Not long ago, when wireless networking was new and rare, security was an afterthought. The reason? The scarcity of 802.11b cards acted as a form of back-handed security. If no one had an 802.11b card, outsiders couldn't very well scan your setup, right?
Now, however, that's changed. Wireless gear is readily available--and cheap--so that almost anyone with a PC can afford a Wi-Fi network card, making security more vital.
Why? Ever hear of "war driving"? War driving is the updated version of "war dialing"--popularized in the 1980s by the movie War Games--in which a PC dials number after number attempting to locate other modems. In war driving, you take an 802.11b-equipped notebook, the right software and, well, drive around scanning for 802.11b access points (APs).
For example, with a utility like Marius Milner's nicely done Network Stumbler, pinpointing and cataloging any AP in the area is child's play. Network Stumbler scans for networks roughly every second and logs all the networks it runs into--including the real SSIDs, the AP's MAC address, the best signal-to-noise ratio encountered, and the time you crossed into the network's space. If you add a GPS receiver to the notebook, the program even logs the exact latitude and longitude of the AP.
Milner didn't create Network Stumbler for any nefarious purpose, but rather to learn more about wireless networking and to aid in public-access wireless networking projects. I use the program myself during wireless network installs to test coverage and APs.
Still, those with more devious intentions can use the same tactics to locate unsecured corporate APs behind the firewall. That means everything on the network is potentially accessible. Remember the old saying, "Fool me once, shame on you. Fool me twice, shame on me"? Well, any company that finds its carefully protected network has a wide-open back door when someone sets up a "test" 802.11b AP will likely take steps so it's not fooled again.
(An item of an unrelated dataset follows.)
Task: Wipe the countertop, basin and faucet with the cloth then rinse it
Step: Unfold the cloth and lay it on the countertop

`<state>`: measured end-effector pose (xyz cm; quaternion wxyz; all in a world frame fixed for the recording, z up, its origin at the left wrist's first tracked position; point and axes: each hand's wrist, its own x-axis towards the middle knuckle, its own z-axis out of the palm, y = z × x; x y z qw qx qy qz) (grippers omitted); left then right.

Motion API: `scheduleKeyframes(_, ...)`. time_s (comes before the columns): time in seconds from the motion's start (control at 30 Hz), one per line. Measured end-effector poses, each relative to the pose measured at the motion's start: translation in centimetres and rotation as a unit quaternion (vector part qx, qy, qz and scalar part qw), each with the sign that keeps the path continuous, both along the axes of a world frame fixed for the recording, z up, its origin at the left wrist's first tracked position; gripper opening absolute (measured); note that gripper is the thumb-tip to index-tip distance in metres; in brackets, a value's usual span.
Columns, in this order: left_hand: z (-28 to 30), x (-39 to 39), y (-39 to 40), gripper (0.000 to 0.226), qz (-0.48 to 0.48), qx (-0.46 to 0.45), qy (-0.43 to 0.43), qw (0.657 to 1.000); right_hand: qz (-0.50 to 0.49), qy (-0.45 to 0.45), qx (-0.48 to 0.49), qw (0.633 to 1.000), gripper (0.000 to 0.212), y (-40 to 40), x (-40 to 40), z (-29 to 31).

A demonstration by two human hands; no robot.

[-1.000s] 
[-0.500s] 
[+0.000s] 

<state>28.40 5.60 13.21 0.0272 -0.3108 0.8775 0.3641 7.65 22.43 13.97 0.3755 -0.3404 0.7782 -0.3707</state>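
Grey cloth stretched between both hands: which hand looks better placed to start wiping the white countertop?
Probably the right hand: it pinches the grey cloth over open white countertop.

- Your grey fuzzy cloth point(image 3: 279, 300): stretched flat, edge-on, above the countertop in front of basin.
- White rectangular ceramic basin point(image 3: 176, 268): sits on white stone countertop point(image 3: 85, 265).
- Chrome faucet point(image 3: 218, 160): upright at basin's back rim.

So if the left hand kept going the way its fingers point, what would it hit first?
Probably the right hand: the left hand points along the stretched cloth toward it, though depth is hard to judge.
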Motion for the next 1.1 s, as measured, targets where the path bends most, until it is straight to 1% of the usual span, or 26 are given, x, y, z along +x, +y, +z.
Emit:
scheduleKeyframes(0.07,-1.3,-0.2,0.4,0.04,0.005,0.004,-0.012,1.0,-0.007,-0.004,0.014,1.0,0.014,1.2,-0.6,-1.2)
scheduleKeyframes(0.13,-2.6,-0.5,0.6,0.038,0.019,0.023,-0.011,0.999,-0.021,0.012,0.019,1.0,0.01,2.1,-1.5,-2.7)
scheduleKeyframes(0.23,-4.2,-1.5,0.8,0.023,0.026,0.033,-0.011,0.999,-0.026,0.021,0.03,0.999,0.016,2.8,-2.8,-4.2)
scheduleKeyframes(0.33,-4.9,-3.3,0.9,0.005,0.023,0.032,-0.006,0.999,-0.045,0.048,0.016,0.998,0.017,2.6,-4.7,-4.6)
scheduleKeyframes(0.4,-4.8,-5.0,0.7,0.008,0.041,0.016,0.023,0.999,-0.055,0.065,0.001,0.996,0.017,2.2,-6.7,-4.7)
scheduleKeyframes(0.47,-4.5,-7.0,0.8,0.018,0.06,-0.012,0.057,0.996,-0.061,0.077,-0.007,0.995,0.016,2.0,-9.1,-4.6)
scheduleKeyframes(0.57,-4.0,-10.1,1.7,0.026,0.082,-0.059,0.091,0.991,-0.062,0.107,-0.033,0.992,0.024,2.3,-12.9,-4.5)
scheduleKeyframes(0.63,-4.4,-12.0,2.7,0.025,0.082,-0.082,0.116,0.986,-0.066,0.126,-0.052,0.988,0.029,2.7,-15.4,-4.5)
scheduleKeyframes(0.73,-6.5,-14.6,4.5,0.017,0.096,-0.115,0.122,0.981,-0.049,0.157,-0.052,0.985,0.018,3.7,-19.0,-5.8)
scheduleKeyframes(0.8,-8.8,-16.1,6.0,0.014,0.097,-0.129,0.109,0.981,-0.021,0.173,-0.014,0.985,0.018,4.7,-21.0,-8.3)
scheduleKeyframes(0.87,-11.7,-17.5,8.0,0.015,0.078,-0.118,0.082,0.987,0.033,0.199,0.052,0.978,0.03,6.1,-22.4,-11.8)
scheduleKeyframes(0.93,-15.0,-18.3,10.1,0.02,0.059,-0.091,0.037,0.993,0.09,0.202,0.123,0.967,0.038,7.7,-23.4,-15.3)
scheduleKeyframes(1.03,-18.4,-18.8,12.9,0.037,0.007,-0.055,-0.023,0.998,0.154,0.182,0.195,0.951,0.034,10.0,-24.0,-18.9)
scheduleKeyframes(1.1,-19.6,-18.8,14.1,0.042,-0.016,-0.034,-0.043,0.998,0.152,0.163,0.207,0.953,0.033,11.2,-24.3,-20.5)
How so? For starters, by making sure that any use of corporate wireless networking includes Wired Equivalent Privacy (WEP) and authentication systems. In the face of a determined attack, WEP--which isn't perfect by a long shot--makes it more difficult for the attacker to succeed.
In the meantime, the IEEE 802.11 Task Group I of the 802.11 Working Group is working on a draft text to "enhance the current 802.11 MAC to provide improvements in security." Although everyone recognizes the need for additional wireless security, the Task Group's conclusions and recommendations have raised concerns.
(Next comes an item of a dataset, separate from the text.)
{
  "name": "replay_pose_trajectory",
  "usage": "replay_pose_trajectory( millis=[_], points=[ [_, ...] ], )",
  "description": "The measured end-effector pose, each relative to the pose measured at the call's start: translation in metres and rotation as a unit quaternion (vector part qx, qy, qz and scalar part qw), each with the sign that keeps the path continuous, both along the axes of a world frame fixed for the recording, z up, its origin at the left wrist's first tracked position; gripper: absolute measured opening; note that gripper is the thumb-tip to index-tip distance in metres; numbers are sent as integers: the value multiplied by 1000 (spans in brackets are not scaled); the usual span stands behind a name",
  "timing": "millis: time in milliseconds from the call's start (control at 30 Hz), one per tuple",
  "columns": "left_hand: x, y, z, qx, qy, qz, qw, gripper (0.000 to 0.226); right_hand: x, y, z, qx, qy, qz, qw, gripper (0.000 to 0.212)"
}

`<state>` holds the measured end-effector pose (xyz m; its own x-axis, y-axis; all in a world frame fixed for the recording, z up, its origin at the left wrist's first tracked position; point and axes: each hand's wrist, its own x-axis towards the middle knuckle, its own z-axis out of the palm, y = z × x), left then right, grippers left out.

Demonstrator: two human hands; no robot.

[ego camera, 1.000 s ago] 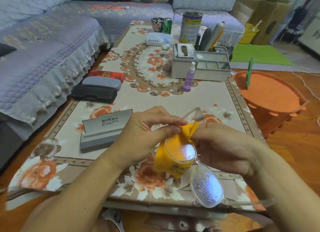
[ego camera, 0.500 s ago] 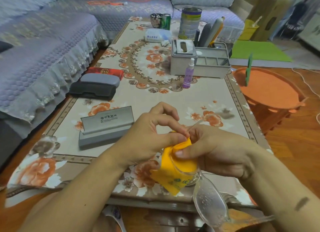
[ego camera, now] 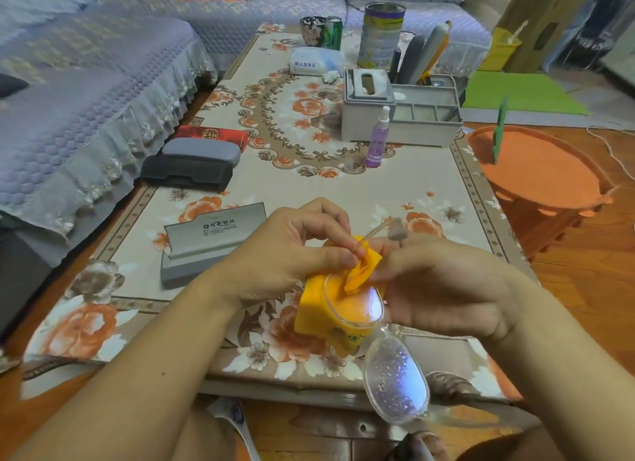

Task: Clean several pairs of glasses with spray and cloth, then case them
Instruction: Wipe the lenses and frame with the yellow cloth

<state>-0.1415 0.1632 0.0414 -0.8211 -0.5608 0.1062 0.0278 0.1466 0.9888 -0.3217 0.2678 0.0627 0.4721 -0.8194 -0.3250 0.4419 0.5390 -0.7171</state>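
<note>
Here, left hand [ego camera: 288, 254] fingers pinching soft orange cloth [ego camera: 330, 309] onto clear-framed glasses [ego camera: 374, 340], right hand [ego camera: 446, 288] fingers gripping frame.

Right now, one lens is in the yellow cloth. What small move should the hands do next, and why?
Probably slide the yellow cloth down to the lower lens. That lens shows many spray droplets, while the upper lens, backed by the cloth, looks mostly clear. The left hand pinches the cloth and the right hand holds the frame, so little regripping seems needed.
</note>
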Motion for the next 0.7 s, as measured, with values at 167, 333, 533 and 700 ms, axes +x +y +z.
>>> replay_pose_trajectory(
  millis=[167,333,533,700],
  points=[
    [0,3,3,-6,40,21,999,16,-2,1,0,9,-1,-10,1000,25],
    [-5,8,-1,-12,63,33,997,14,6,3,-1,3,86,-11,996,14],
    [-10,13,-6,-52,51,61,995,11,20,2,-6,-18,135,-65,989,14],
    [-11,12,-8,-81,44,79,993,11,20,3,-3,-12,143,-60,988,17]
  ],
)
For example, the IEEE 802.11 Task Group I's latest full meeting in May basically settled on making Kerberos authentication mandatory and left open the possibility of requiring new and additional authentication methods (such as RADIUS). Additionally, a motion to remove WEP2, which improves on WEP but doesn't completely address the need for easy, strong encryption, failed. While WEP is acknowledged to have serious problems, WEP2's sliding window algorithm makes breeching more difficult for attackers. WEP2's improvements include 128-bit encryption keys and better encryption algorithms. But since it's based on the same RC4 encryption and key system as WEP, it's vulnerable to the same attacks.
But the Kerberos mandate was one of the major points of disagreement. "The complexity of deploying Kerberos at layer two pushes the solution in the wrong direction," says Dave Juitt, chief security architect at Bluesocket. "The fundamental problem is trying to trick the link layer into performing bulk encryption in a point-to-multipoint fashion. That's where client/server networking comes into play. This is really a VPN issue."
Juitt further notes that the IEEE 802.11 Task Group I has conceded that security provisions need to improve. The group has already examined one proposal to scrap the inclusion of Kerberos altogether--though talk of giving Kerberos the boot is apparently yielding to the need to have a recognized authentication scheme in place, soon. Nonetheless, Juitt believes that "having a full-blown Kerberos implementation in every AP is not going to fly." And that's an understatement if I ever heard one because the issues are complex indeed.
In the near term I foresee that something like RADIUS authentication will be necessary to track metered public access usage, which many installations and APs already support, thereby offloading the authentication from APs altogether. Such systems will still remain fairly open. In the enterprise, however, VPNs and WEP--along with RADIUS and other authentication systems--are going to become the mandated norm in short order.
Layering VPN and WEP on an 802.11b link produces
a substantial performance hit, but if we're lucky,
802.11a equipment will hit the scene by the end of
this year. Of course, since 802.11a uses the 5GHz
Unlicensed National Information Infrastructure band
to push raw maximum throughput to 54Mbps, it isn't
compatible with 802.11b. But 54Mbps, even slowed by
enhanced security measures, is a wireless speed I
think we can all live with for the next few years,
especially in the name of added security.